Those were the first words to exit Mom’s mouth when I walked into the kitchen this morning. Naturally, I assumed I was still dreaming. That wasn’t really my mother making pancakes at the stove, casually talking about her spontaneous marriage. Clearly I was embroiled in one of those off-kilter dreams where nothing made any sense.
But nope, I was awake. Awake and apparently in the midst of Mom’s midlife crisis. I knew she was dating some new guy these past few months, but it’s not like I gave it much thought. My mother’s relationships never last.
And yet here I am, barely eight hours later, pressed into an ill-fitting tux and pushing lumps of salmon around my plate beside a similarly blindsided stranger I’m supposed to call my stepbrother.
Meanwhile, our respective and alleged adults grope each other around the dance floor, creating nightmare fuel to some graphic ’90s R&B slow jam.
Fuck me with a sledgehammer.
“Maybe it was the fish,” Fennelly says next to me, looking a little green, “but I’m starting to feel like something crawled in my stomach and died.”
Or maybe it’s his dad getting handsy all over my mother in front of a roomful of minimum-wage waiters who aren’t getting tipped enough for this shit.

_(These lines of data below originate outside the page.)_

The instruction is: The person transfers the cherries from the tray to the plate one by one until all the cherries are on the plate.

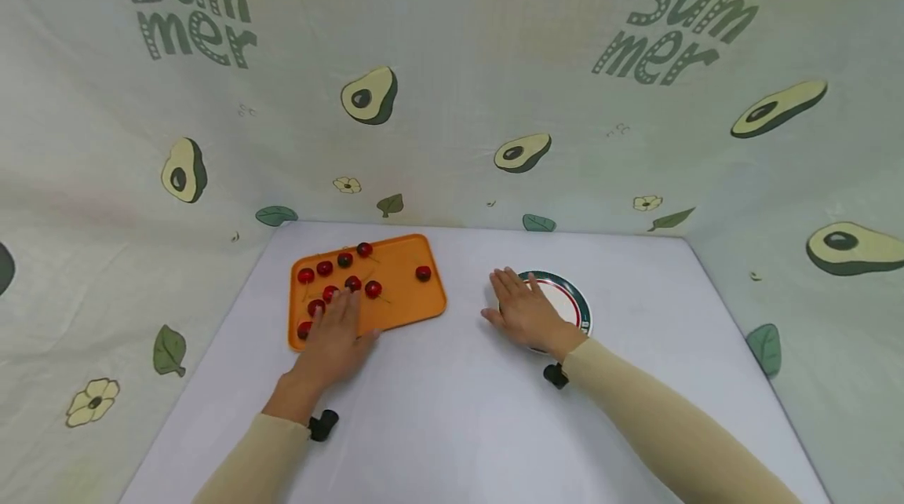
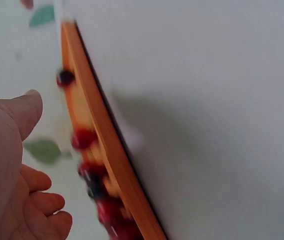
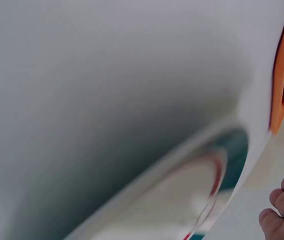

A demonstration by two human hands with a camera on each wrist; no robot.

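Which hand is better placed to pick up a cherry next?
Probably the left hand: it is over the near edge of the orange tray, close to several cherries, and appears to hold nothing. The right hand is over the plate, apart from the tray.

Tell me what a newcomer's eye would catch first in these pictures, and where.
Probably the bright orange tray on the left of the white table, scattered with red cherries, the left hand at its near edge. Next, the green-rimmed plate to the tray's right, partly hidden by the right hand. Behind hangs pale cloth printed with avocados.
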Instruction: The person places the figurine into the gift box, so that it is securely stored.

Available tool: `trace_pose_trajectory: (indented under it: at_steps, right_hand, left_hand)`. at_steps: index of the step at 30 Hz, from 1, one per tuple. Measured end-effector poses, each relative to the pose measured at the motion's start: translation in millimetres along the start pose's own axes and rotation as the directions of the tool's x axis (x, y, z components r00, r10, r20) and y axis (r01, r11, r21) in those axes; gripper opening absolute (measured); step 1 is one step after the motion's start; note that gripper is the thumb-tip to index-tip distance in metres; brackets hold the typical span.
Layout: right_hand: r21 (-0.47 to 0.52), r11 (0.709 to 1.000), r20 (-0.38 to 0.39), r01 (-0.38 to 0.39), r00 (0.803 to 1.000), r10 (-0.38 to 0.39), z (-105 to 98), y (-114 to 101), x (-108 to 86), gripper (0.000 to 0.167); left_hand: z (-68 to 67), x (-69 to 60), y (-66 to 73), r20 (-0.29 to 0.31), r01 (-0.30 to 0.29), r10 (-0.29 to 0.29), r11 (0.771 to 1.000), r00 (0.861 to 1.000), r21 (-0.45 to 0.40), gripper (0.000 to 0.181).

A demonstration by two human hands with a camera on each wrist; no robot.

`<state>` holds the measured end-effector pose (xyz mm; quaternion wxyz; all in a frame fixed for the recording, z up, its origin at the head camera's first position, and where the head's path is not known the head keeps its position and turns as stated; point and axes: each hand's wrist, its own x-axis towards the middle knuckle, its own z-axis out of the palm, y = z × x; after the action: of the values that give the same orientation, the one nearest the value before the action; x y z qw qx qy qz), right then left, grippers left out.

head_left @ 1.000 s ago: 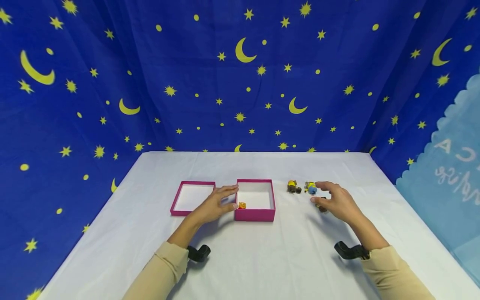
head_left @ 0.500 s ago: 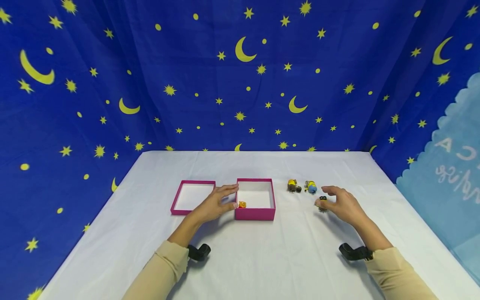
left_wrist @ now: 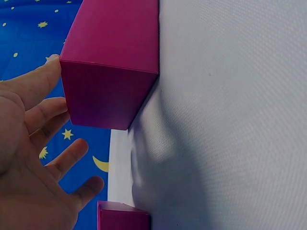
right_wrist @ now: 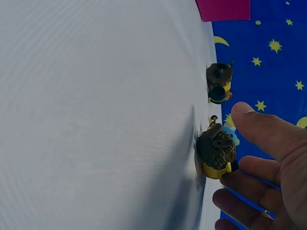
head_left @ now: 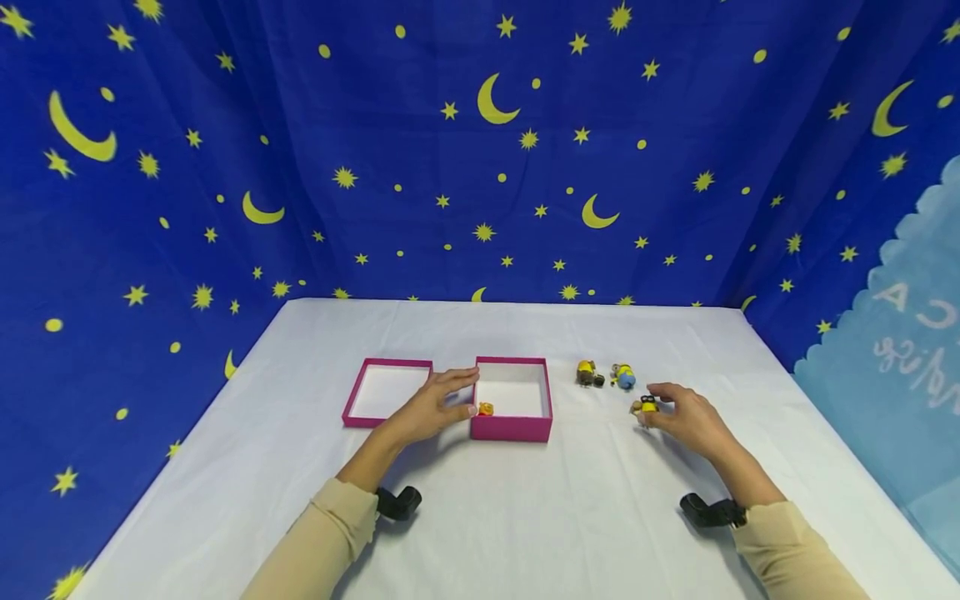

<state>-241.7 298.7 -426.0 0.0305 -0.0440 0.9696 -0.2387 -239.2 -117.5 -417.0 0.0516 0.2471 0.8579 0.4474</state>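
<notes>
In the head view my left hand [head_left: 429,408] touches the left rim of a pink box [head_left: 512,429] with thumb and fingertips. The left wrist view has these fingers mostly straight at the box's edge [left_wrist: 100,96]. A small orange figure [head_left: 486,408] lies inside the box's near left corner. My right hand [head_left: 693,421] is at a yellow and brown minion figure [head_left: 647,405] on the table. In the right wrist view the thumb stands apart from this figure [right_wrist: 217,148], and the fingers reach behind it; contact is unclear.
Left of the box lies its pink-rimmed lid [head_left: 386,392], white inside up. A brown and yellow minion figure [head_left: 587,373] and a blue and yellow one [head_left: 623,377] lie behind the right hand's figure. A star-patterned blue curtain [head_left: 420,150] hangs behind the white table [head_left: 525,517].
My right hand has drawn back from beside the blue and yellow minion figure and lowered around the nearest one. The left hand has stayed at the box.
</notes>
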Motion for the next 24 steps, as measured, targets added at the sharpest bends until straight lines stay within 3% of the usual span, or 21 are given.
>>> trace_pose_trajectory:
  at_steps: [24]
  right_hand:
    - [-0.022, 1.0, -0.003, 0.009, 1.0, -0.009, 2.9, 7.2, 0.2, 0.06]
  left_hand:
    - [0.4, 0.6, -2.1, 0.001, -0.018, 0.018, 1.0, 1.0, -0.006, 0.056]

“When the apocalypse comes,” I mutter at my own slow, painful torture, “and some dude with a baseball bat is standing over me asking if I have any last words for my maker, I’ll tell him I’ve stared into the face of darkness and fear has no power over me.”
Fenn grins and knocks back another glass of champagne like he was raised on the stuff straight out of his mother’s tits. They ought to get him a hose. Or an IV.
I haven’t decided what I think of him yet. We met for the first time at the altar only an hour ago, standing on either side of the aisle while our parents made their vows to an otherwise empty room. I’m still trying to get a read on this blond pretty boy with the outline of a flask protruding through his pocket.
His name is Fennelly Bishop, which is a fucking stupid name, but then again I’m not one to talk. Like me, he rebels against the name, and told me to call him Fenn. I suspect he’s an athlete, or at least good at sports, because he’s got that tall, muscled build that doesn’t look like it came from a gym. Although I guess he could have a super-expensive personal trainer on retainer, some burly dude who shows up at his huge mansion and gets paid two hundred K a year to keep this blue-eyed rich boy in peak shape. They’re money people, Fenn and his dad. It wafts off them. The way he sticks his pinky out and leans back in his chair, legs splayed, as though we’re all here to serve and amuse him with our quaint peasant talents.
“When I write my memoirs,” he says, unraveling the bowtie around his neck, “I’ll remember this as the day I learned what the opposite of porn is.”
I snicker quietly. Dude’s funny, I’ll give him that.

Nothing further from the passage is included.